Complete Migration Guide

AWS DMS: Supabase to Aurora

Step-by-step guide for migrating your Supabase database to AWS Aurora using Database Migration Service

Updated February 2025
Version 2.0
us-east-1

Overview

This guide walks you through migrating your Supabase Helium database to AWS Aurora (helium-mumbai-dev) in us-east-1 using AWS Database Migration Service (DMS). Every step is written so you can follow it one-by-one in the AWS and Supabase consoles without getting lost.

Order of Operations

Follow these steps in sequence for a successful migration:

0

Gather Information

Get Supabase and Aurora connection details

1

Check Database Size

Choose appropriate DMS instance class

2

Pre-Flight Worksheet

Fill in all required values

3

Create Replication Instance

Set up DMS in us-east-1

4

Source Endpoint

Configure Supabase connection

5

Target Endpoint

Configure Aurora connection

6

Migration Task

Set up table mappings and transformations

7

Run & Monitor

Execute migration and track progress

8

Verify Data

Check row counts and data integrity

Part 0: Before You Start – Gather Information

You need three things before touching AWS DMS:

  1. Supabase connection details (host, port, database, user, password)
  2. Supabase database size (so you can pick the right DMS instance class)
  3. Aurora connection details (cluster endpoint, port, database, user, password)

0.1 Get Supabase Connection Details

  1. Open your browser and go to Supabase Dashboard
  2. Log in and select the Helium project
  3. In the left sidebar, click Project Settings (gear icon at the bottom)
  4. In the left menu under Project Settings, click Database
  5. On the Database page you will see:
    • Host: db.gdkwidkzbdwjtzgjezch.supabase.co
    • Port: 5432
    • Database name: postgres
    • User: postgres
    • Password: Click Reveal and copy it
Important

Write these values in the Pre-Flight Worksheet (Part 2)

0.2 Get Aurora Connection Details (Writer Endpoint)

  1. Open AWS Console and switch region to US East (N. Virginia) = us-east-1
  2. In the search bar type RDS and open it
  3. In the left sidebar click Databases
  4. Click the helium-mumbai-dev cluster
  5. Find the Connectivity & security tab
  6. Copy the Writer (cluster) endpoint
    helium-mumbai-dev.cluster-xxxxxxxxxxxx.us-east-1.rds.amazonaws.com
  7. Note:
    • Port: 5432
    • Database name: postgres (or your DB name)
    • User / Password: Master user credentials
Note

Do not use the Reader endpoint for DMS target

Part 1: Know Your Database Size (Choose DMS Instance)

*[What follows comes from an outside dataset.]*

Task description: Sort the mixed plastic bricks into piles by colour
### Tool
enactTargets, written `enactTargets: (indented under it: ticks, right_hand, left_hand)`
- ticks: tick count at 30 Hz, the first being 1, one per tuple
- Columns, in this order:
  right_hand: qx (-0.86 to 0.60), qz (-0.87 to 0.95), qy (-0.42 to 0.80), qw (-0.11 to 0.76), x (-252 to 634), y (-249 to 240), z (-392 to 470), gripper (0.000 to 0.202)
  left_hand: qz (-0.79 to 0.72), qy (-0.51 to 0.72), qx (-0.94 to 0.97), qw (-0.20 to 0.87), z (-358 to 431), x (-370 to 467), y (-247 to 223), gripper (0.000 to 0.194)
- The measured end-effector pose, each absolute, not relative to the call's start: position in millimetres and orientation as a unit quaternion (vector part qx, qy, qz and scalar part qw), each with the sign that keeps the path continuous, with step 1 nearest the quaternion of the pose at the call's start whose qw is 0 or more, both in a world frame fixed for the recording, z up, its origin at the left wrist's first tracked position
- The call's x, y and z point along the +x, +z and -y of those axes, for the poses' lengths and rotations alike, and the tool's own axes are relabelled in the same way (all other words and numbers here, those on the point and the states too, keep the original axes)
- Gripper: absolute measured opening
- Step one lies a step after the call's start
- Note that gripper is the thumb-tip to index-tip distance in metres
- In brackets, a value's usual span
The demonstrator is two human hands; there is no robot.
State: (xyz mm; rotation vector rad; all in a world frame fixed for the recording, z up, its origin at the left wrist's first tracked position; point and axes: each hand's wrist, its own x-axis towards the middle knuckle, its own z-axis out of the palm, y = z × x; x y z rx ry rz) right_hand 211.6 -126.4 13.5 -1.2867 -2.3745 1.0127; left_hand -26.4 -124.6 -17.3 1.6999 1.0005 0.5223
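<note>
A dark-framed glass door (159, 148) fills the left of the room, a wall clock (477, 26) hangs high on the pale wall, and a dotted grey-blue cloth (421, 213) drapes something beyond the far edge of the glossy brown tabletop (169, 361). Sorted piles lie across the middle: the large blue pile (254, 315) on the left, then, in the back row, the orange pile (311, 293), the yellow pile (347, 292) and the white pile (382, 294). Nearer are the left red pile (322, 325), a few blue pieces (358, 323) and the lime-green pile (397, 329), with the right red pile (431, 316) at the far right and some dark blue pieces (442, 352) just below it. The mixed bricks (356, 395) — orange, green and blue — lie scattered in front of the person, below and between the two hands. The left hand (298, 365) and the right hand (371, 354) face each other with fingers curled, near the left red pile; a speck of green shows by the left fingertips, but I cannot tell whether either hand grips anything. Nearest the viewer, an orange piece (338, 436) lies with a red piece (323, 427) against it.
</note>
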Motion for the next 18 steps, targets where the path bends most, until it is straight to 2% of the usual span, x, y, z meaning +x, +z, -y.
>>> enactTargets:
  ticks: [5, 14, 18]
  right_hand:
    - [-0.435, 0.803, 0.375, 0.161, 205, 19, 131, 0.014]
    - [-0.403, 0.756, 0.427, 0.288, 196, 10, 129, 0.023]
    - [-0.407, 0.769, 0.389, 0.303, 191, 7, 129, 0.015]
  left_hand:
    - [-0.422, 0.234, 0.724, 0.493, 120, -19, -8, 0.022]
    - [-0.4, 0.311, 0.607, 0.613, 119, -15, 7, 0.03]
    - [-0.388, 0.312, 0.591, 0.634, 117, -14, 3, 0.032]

DMS runs on a replication instance. Its size (instance class and storage) should match your database size so the full load finishes in reasonable time and doesn't run out of resources.

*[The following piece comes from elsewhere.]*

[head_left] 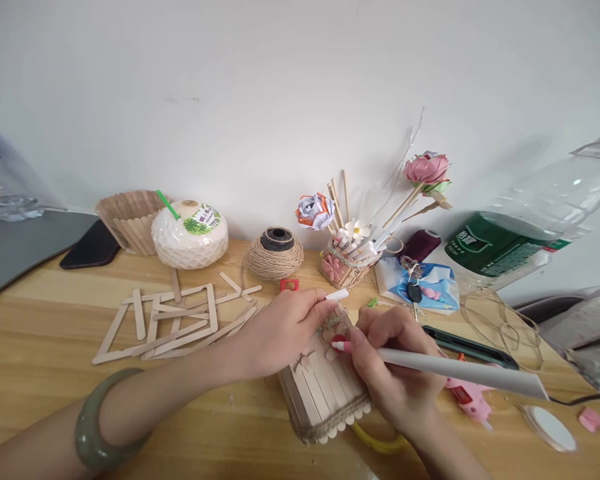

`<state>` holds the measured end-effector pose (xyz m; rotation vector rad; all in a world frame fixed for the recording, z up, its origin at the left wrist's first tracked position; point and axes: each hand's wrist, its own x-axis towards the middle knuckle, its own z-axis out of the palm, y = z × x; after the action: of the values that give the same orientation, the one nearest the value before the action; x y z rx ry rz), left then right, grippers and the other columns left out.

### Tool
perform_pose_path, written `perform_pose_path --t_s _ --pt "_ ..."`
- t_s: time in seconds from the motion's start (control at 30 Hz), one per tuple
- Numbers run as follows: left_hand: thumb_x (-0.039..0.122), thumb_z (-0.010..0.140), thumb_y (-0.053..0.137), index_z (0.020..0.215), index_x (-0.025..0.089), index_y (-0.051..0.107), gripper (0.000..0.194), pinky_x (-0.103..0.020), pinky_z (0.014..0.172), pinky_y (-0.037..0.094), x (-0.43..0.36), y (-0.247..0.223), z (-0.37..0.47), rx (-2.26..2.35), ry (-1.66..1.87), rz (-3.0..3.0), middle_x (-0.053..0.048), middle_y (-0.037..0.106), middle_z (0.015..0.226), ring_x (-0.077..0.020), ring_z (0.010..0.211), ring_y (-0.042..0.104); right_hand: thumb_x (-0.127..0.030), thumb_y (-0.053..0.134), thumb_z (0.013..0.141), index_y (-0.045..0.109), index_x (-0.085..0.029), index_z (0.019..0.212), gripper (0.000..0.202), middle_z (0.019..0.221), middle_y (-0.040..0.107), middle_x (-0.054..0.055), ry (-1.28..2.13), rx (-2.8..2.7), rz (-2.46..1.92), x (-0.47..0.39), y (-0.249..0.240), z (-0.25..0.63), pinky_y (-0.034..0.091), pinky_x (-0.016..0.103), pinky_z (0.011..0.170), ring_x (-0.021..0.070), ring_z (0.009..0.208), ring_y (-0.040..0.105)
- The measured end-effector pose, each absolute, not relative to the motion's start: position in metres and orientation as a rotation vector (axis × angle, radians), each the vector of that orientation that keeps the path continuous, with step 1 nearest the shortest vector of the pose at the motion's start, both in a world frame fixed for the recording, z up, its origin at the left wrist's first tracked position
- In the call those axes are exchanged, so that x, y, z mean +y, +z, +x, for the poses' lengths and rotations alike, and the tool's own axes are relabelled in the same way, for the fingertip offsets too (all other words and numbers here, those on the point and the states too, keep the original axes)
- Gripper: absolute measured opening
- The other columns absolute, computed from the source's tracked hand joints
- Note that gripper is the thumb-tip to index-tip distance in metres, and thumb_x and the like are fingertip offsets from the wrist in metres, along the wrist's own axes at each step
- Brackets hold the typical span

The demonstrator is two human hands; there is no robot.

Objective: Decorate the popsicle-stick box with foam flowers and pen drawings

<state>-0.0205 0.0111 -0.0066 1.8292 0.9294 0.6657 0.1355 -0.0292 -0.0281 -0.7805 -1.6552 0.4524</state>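
Observation:
My right hand [400, 363] is closed around a white marker pen [460, 369] with a pink collar. Its tip meets a small red patch [339, 339] on a popsicle-stick box [325, 387], which lies tilted on the table. Between the thumb and fingers of my left hand [285, 330] is a short white tube, seemingly a pen cap [337, 295]. That hand also rests on the box's upper left side. Twine trims the box's near edge, and a bow-like petal shape [305, 361] sits on its face.
Loose popsicle sticks [155, 333] lie left, before a white coconut [190, 235] and a twine spool [274, 253]. Behind my hands stands a pot of paper flowers [350, 263]. To the right are a large bottle [505, 243], a pink glue gun [470, 397] and yellow-handled scissors [380, 441].

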Motion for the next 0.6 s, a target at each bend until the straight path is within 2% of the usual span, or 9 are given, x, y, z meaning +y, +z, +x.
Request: perform_pose_path --t_s 0.6 --pt "0.038 0.098 0.036 0.07 0.02 0.044 0.035 -0.028 0.059 0.032 0.0124 -0.0081 -0.0207 0.91 0.684 1.833 0.005 0.047 0.064 -0.0135 0.062 0.046 0.0 0.056 0.082 0.039 -0.022 0.07 0.03 0.059 0.035 -0.009 0.391 -1.7 -0.747 -0.0296 -0.0267 0.1349 0.03 0.022 0.047 0.007 0.048 0.034"
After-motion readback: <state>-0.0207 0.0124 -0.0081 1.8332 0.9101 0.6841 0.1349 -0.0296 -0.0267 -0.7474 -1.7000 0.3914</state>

1.1 Check Supabase Database Size

Option A – Supabase Dashboard

  1. In Supabase: Project SettingsDatabase (or Usage)
  2. Look for Database size or Storage

Option B – Run SQL (Recommended)

  1. In Supabase, open SQL Editor
  2. Click New query
  3. Paste this and click Run:
SQL
SELECT pg_size_pretty(pg_database_size(current_database())) AS db_size;

In the result you will see one row, e.g. 3955 MB or 4 GB. That is your total database size.

For Helium Project

The database size is about 3955 MB (~4 GB)

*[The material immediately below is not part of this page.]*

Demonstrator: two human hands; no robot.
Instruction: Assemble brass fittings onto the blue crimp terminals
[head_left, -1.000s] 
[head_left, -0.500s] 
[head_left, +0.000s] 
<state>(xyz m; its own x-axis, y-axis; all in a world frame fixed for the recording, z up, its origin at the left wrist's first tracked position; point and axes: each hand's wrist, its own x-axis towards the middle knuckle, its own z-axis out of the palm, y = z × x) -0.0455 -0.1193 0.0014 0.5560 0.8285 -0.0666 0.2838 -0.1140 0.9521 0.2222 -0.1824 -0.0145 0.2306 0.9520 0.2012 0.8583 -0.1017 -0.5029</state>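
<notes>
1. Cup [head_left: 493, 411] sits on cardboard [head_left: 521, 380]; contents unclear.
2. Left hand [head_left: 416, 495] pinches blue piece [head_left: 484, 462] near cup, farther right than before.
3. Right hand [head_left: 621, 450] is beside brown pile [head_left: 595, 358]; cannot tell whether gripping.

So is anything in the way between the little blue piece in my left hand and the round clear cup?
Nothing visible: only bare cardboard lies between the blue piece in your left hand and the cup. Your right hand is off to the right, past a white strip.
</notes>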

1.2 Optional: See Size per Schema/Table

To see which tables use the most space:

SQL
SELECT schemaname, relname AS table_name, n_live_tup AS row_count,
       pg_size_pretty(pg_total_relation_size(schemaname||'.'||relname)) AS total_size
FROM pg_stat_user_tables
WHERE schemaname IN ('public','basejump','auth')
ORDER BY pg_total_relation_size(schemaname||'.'||relname) DESC;

Example for Helium:

  • public.messages – ~3044 MB, ~743k rows
  • public.usage_logs – ~287 MB
  • public.user_dagad_embeddings – ~258 MB
  • auth.audit_log_entries – ~39 MB

1.3 Choose DMS Replication Instance Class and Storage

Database Size Recommended Instance Storage (GiB) Notes
Under 10 GB dms.c5.large 50–100 Good for Helium (~4 GB)
10 GB – 50 GB dms.c5.xlarge 100
50 GB – 200 GB dms.c5.2xlarge 100–200
200 GB – 1 TB dms.c5.4xlarge or larger 200+
For Helium (~4 GB)

Use dms.c5.large and 50 GiB (or 100 GiB to be safe)

Part 2: Pre-Flight Worksheet (Fill This First)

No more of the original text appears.